▶ **Items from a dataset**
————————
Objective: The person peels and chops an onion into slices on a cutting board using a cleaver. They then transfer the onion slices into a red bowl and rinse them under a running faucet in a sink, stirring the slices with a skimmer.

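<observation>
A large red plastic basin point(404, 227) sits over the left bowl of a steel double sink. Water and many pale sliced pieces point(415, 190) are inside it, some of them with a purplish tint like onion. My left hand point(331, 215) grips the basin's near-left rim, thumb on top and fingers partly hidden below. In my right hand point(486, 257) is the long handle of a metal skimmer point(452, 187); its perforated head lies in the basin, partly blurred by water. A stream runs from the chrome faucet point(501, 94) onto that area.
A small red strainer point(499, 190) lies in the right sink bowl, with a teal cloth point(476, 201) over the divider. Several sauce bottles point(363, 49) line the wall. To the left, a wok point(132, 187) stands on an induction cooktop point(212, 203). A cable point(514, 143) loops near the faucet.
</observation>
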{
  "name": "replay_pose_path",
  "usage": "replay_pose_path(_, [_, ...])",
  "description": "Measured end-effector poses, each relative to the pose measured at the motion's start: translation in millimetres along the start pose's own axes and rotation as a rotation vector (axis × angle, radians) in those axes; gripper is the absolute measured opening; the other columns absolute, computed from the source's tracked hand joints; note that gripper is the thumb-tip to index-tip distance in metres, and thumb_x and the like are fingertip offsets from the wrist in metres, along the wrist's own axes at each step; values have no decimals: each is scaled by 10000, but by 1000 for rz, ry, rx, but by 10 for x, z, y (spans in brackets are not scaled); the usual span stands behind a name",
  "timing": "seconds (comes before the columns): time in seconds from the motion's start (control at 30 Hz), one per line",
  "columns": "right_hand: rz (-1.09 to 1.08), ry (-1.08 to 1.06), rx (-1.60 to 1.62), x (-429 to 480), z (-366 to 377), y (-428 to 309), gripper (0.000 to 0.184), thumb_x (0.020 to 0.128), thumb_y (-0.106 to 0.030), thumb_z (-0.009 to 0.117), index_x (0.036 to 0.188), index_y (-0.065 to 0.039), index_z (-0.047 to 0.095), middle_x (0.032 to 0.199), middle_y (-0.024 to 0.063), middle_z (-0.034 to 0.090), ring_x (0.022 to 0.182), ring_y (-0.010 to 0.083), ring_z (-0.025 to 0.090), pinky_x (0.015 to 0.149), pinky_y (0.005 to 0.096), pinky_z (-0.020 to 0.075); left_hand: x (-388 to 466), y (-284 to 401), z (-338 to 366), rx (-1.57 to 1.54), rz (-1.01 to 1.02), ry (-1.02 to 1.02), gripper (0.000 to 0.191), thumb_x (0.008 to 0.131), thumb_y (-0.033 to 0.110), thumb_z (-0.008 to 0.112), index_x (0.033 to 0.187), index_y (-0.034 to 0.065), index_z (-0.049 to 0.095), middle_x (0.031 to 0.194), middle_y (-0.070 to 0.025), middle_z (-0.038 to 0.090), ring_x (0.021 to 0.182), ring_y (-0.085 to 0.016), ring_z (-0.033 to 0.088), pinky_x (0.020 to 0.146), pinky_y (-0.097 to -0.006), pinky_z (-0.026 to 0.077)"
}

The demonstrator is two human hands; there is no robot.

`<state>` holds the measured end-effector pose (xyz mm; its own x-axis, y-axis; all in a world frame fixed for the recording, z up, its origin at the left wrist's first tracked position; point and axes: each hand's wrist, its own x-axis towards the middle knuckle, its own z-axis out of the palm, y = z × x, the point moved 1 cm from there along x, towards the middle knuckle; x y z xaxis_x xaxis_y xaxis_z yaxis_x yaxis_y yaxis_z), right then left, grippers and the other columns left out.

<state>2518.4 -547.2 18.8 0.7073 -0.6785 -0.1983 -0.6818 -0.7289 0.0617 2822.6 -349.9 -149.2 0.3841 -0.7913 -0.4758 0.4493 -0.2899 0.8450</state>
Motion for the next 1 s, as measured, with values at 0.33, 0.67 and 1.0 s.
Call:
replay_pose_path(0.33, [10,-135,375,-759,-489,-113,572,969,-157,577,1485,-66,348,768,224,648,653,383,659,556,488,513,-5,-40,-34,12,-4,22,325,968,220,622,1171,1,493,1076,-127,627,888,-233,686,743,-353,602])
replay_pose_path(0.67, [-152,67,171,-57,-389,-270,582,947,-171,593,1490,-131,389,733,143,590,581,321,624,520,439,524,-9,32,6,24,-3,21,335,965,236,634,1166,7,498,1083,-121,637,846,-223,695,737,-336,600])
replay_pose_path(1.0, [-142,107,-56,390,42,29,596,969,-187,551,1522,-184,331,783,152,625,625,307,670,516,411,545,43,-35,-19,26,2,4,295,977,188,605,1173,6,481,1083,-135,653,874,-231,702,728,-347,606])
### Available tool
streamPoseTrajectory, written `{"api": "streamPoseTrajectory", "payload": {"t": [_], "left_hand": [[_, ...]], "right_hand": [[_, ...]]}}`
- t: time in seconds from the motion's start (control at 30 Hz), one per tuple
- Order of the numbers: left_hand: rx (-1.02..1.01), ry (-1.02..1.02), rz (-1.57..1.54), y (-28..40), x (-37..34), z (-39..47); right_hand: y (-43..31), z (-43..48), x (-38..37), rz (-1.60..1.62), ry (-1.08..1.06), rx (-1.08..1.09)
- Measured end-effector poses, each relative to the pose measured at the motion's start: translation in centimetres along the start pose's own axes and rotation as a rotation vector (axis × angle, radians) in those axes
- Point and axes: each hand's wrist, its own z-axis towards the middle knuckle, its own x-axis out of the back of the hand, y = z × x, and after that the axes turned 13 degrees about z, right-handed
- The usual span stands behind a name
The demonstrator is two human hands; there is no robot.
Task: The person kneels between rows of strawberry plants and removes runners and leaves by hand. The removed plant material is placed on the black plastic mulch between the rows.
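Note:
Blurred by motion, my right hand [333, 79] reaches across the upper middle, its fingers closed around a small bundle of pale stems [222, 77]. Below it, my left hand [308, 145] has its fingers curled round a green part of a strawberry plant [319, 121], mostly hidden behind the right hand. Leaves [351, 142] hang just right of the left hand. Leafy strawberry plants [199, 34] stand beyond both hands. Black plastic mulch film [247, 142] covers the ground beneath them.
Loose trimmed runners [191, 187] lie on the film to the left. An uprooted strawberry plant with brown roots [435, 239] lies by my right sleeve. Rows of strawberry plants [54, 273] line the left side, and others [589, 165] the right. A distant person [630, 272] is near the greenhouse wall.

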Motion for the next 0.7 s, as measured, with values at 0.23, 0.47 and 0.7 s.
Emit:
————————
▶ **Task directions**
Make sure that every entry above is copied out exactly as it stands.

▶ **Answer section**
Objective: The person peels and chops an onion into slices on a cutting board using a cleaver. They then transfer the onion slices into a red bowl and rinse them under a running faucet in a sink, stirring the slices with a skimmer.

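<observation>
A large red plastic basin point(404, 227) sits over the left bowl of a steel double sink. Water and many pale sliced pieces point(415, 190) are inside it, some of them with a purplish tint like onion. My left hand point(331, 215) grips the basin's near-left rim, thumb on top and fingers partly hidden below. In my right hand point(486, 257) is the long handle of a metal skimmer point(452, 187); its perforated head lies in the basin, partly blurred by water. A stream runs from the chrome faucet point(501, 94) onto that area.
A small red strainer point(499, 190) lies in the right sink bowl, with a teal cloth point(476, 201) over the divider. Several sauce bottles point(363, 49) line the wall. To the left, a wok point(132, 187) stands on an induction cooktop point(212, 203). A cable point(514, 143) loops near the faucet.
</observation>
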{
  "name": "replay_pose_path",
  "usage": "replay_pose_path(_, [_, ...])",
  "description": "Measured end-effector poses, each relative to the pose measured at the motion's start: translation in millimetres along the start pose's own axes and rotation as a rotation vector (axis × angle, radians) in those axes; gripper is the absolute measured opening; the other columns absolute, computed from the source's tracked hand joints; note that gripper is the thumb-tip to index-tip distance in metres, and thumb_x and the like are fingertip offsets from the wrist in metres, along the wrist's own axes at each step; values have no decimals: each is scaled by 10000, but by 1000 for rz, ry, rx, but by 10 for x, z, y (spans in brackets are not scaled); the usual span stands behind a name",
  "timing": "seconds (comes before the columns): time in seconds from the motion's start (control at 30 Hz), one per line",
  "columns": "right_hand: rz (-1.09 to 1.08), ry (-1.08 to 1.06), rx (-1.60 to 1.62), x (-429 to 480), z (-366 to 377), y (-428 to 309), gripper (0.000 to 0.184), thumb_x (0.020 to 0.128), thumb_y (-0.106 to 0.030), thumb_z (-0.009 to 0.117), index_x (0.036 to 0.188), index_y (-0.065 to 0.039), index_z (-0.047 to 0.095), middle_x (0.032 to 0.199), middle_y (-0.024 to 0.063), middle_z (-0.034 to 0.090), ring_x (0.022 to 0.182), ring_y (-0.010 to 0.083), ring_z (-0.025 to 0.090), pinky_x (0.015 to 0.149), pinky_y (0.005 to 0.096), pinky_z (-0.020 to 0.075); left_hand: x (-388 to 466), y (-284 to 401), z (-338 to 366), rx (-1.57 to 1.54), rz (-1.01 to 1.02), ry (-1.02 to 1.02), gripper (0.000 to 0.191), thumb_x (0.008 to 0.131), thumb_y (-0.033 to 0.110), thumb_z (-0.008 to 0.112), index_x (0.033 to 0.187), index_y (-0.034 to 0.065), index_z (-0.049 to 0.095), middle_x (0.031 to 0.194), middle_y (-0.070 to 0.025), middle_z (-0.038 to 0.090), ring_x (0.021 to 0.182), ring_y (-0.085 to 0.016), ring_z (-0.033 to 0.088), pinky_x (0.020 to 0.146), pinky_y (-0.097 to -0.006), pinky_z (-0.026 to 0.077)"
}

The demonstrator is two human hands; there is no robot.

`<state>` holds the measured end-effector pose (xyz mm; its own x-axis, y-axis; all in a world frame fixed for the recording, z up, its origin at the left wrist's first tracked position; point and axes: each hand's wrist, its own x-axis towards the middle knuckle, its own z-axis out of the palm, y = z × x, the point moved 1 cm from there along x, towards the middle knuckle; x y z xaxis_x xaxis_y xaxis_z yaxis_x yaxis_y yaxis_z), right then left, grippers and the other columns left out.

<state>2518.4 -547.2 18.8 0.7073 -0.6785 -0.1983 -0.6818 -0.7289 0.0617 2822.6 -349.9 -149.2 0.3841 -0.7913 -0.4758 0.4493 -0.2899 0.8450</state>
Motion for the next 1 s, as measured, with values at 0.33, 0.67 and 1.0 s.
Call:
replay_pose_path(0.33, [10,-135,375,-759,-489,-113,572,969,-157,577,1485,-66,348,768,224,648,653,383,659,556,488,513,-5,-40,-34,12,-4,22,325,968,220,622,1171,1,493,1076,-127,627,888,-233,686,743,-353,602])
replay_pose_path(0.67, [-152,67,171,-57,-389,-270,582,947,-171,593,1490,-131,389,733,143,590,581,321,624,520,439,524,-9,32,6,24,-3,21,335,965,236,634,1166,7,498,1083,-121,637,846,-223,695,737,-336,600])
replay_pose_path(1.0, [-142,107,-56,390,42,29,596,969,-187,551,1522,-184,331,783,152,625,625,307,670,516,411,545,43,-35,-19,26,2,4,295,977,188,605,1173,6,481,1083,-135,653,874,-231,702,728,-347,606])
### Available tool
streamPoseTrajectory, written `{"api": "streamPoseTrajectory", "payload": {"t": [_], "left_hand": [[_, ...]], "right_hand": [[_, ...]]}}`
- t: time in seconds from the motion's start (control at 30 Hz), one per tuple
- Order of the numbers: left_hand: rx (-1.02..1.01), ry (-1.02..1.02), rz (-1.57..1.54), y (-28..40), x (-37..34), z (-39..47); right_hand: y (-43..31), z (-43..48), x (-38..37), rz (-1.60..1.62), ry (-1.08..1.06), rx (-1.08..1.09)
- Measured end-effector poses, each relative to the pose measured at the motion's start: translation in centimetres along the start pose's own axes and rotation as a rotation vector (axis × angle, radians) in those axes
- Point and axes: each hand's wrist, its own z-axis towards the middle knuckle, its own x-axis out of the back of the hand, y = z × x, and after that the axes turned 13 degrees about z, right-handed
- The usual span stands behind a name
The demonstrator is two human hands; there is no robot.
Task: The person kneels between rows of strawberry plants and removes runners and leaves by hand. The removed plant material is placed on the black plastic mulch between the rows.
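Note:
Blurred by motion, my right hand [333, 79] reaches across the upper middle, its fingers closed around a small bundle of pale stems [222, 77]. Below it, my left hand [308, 145] has its fingers curled round a green part of a strawberry plant [319, 121], mostly hidden behind the right hand. Leaves [351, 142] hang just right of the left hand. Leafy strawberry plants [199, 34] stand beyond both hands. Black plastic mulch film [247, 142] covers the ground beneath them.
Loose trimmed runners [191, 187] lie on the film to the left. An uprooted strawberry plant with brown roots [435, 239] lies by my right sleeve. Rows of strawberry plants [54, 273] line the left side, and others [589, 165] the right. A distant person [630, 272] is near the greenhouse wall.
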
Motion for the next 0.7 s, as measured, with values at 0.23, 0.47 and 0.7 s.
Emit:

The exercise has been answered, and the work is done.